Repeat every line of the data exactly, but not the pictures.

== Records supplied ==
§

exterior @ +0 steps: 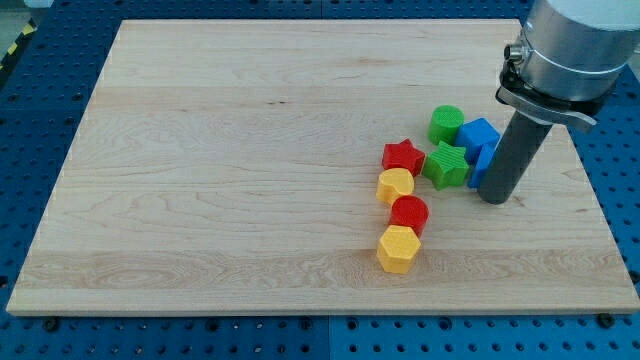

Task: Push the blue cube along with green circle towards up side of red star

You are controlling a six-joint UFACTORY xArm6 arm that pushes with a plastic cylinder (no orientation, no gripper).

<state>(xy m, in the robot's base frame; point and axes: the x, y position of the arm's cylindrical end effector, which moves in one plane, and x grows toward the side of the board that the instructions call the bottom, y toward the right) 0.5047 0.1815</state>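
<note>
The blue cube [478, 133] sits on the board's right part, touching the green circle [446, 124] on its left. The red star [403, 156] lies lower and to the left of both. My tip [497, 199] rests on the board just below and to the right of the blue cube. The rod hides the right side of a second blue block [485, 160] that lies under the cube.
A green star [446, 165] sits between the red star and the blue blocks. Below the red star run a yellow round block [395, 185], a red circle [409, 213] and a yellow hexagon [397, 249]. The wooden board [220, 160] has its right edge near the rod.
</note>
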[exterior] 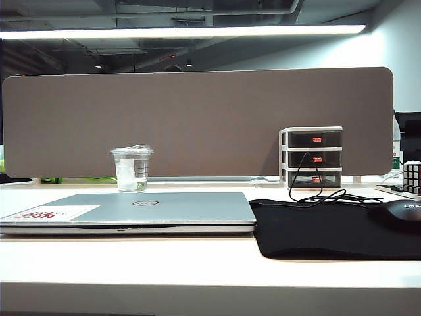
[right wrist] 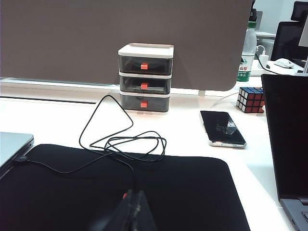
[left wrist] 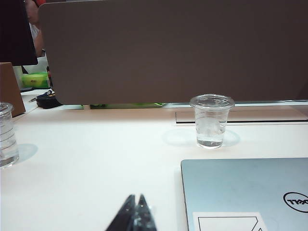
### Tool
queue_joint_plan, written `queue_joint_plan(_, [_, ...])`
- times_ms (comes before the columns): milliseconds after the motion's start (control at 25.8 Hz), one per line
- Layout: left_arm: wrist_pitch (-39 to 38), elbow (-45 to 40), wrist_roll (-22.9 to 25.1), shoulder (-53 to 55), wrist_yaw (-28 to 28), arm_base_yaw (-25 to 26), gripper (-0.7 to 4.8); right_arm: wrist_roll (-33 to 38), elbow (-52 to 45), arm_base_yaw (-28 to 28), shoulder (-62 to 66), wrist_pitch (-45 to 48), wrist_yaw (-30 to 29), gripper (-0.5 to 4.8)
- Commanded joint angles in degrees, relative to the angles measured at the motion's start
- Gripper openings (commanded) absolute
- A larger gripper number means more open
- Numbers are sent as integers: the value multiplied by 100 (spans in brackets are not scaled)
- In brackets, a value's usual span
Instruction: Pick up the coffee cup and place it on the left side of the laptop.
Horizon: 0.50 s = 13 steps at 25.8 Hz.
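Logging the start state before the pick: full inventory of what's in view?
coffee cup: 1, clear with lid, behind the laptop, in front of the partition
laptop: 1, silver, closed, on the desk's left half
second clear cup: 1, far to the left of the laptop
mouse mat: 1, black, right of the laptop
mouse: 1, black, on the mat's right end
cable: 1, black, looped from the mat toward the drawers
drawer unit: 1, three grey drawers, by the partition
phone: 1, black, right of the mat
Rubik's cube: 1, beside the phone
bottle: 1, green label, behind the cube
partition: 1, brown
left gripper: shut, low over the desk left of the laptop
right gripper: shut, over the mat
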Motion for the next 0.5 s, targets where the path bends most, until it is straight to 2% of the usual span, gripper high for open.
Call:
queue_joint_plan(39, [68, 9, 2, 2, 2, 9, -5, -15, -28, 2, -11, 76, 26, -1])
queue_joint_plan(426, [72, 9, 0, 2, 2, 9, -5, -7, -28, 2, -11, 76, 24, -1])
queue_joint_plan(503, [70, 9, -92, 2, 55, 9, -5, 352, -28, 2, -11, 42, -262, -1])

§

== Result below ==
exterior @ +0 steps: 

Task: Push the blue cube along with green circle towards up side of red star

You are controlling a six-joint UFACTORY xArm6 arm that pushes with a plastic cylinder (no orientation, no gripper).

<state>(xy m, in the robot's base frame; point and axes: the x, y position of the arm's cylindrical end effector, which moves in one plane, and x grows toward the side of the board that the instructions call the bottom, y toward the right) 0.5047 0.1815</state>
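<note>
The blue cube [478, 133] sits on the board's right part, touching the green circle [446, 124] on its left. The red star [403, 156] lies lower and to the left of both. My tip [497, 199] rests on the board just below and to the right of the blue cube. The rod hides the right side of a second blue block [485, 160] that lies under the cube.
A green star [446, 165] sits between the red star and the blue blocks. Below the red star run a yellow round block [395, 185], a red circle [409, 213] and a yellow hexagon [397, 249]. The wooden board [220, 160] has its right edge near the rod.
</note>
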[exterior] 
[right wrist] 
[left wrist] 
### Tool
queue_joint_plan, written `queue_joint_plan(_, [_, ...])`
- times_ms (comes before the columns): milliseconds after the motion's start (control at 25.8 Hz), one per line
- Layout: left_arm: wrist_pitch (-39 to 38), elbow (-45 to 40), wrist_roll (-22.9 to 25.1), shoulder (-53 to 55), wrist_yaw (-28 to 28), arm_base_yaw (-25 to 26), gripper (-0.7 to 4.8); right_arm: wrist_roll (-33 to 38), elbow (-52 to 45), arm_base_yaw (-28 to 28), shoulder (-62 to 66), wrist_pitch (-45 to 48), wrist_yaw (-30 to 29), gripper (-0.5 to 4.8)
- Commanded joint angles in degrees, relative to the angles measured at the motion's start
- Gripper openings (commanded) absolute
- A larger gripper number means more open
- Numbers are sent as integers: the value multiplied by 100 (spans in brackets are not scaled)
- In brackets, a value's usual span
Instruction: Pick up the coffee cup and place it on the left side of the laptop.
Horizon: 0.50 s = 13 steps at 25.8 Hz.
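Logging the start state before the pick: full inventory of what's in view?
coffee cup: 1, clear with lid, behind the laptop, in front of the partition
laptop: 1, silver, closed, on the desk's left half
second clear cup: 1, far to the left of the laptop
mouse mat: 1, black, right of the laptop
mouse: 1, black, on the mat's right end
cable: 1, black, looped from the mat toward the drawers
drawer unit: 1, three grey drawers, by the partition
phone: 1, black, right of the mat
Rubik's cube: 1, beside the phone
bottle: 1, green label, behind the cube
partition: 1, brown
left gripper: shut, low over the desk left of the laptop
right gripper: shut, over the mat
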Motion for the next 0.5 s, targets where the path bends most, until it is straight to 2% of the usual span, gripper high for open.
Call:
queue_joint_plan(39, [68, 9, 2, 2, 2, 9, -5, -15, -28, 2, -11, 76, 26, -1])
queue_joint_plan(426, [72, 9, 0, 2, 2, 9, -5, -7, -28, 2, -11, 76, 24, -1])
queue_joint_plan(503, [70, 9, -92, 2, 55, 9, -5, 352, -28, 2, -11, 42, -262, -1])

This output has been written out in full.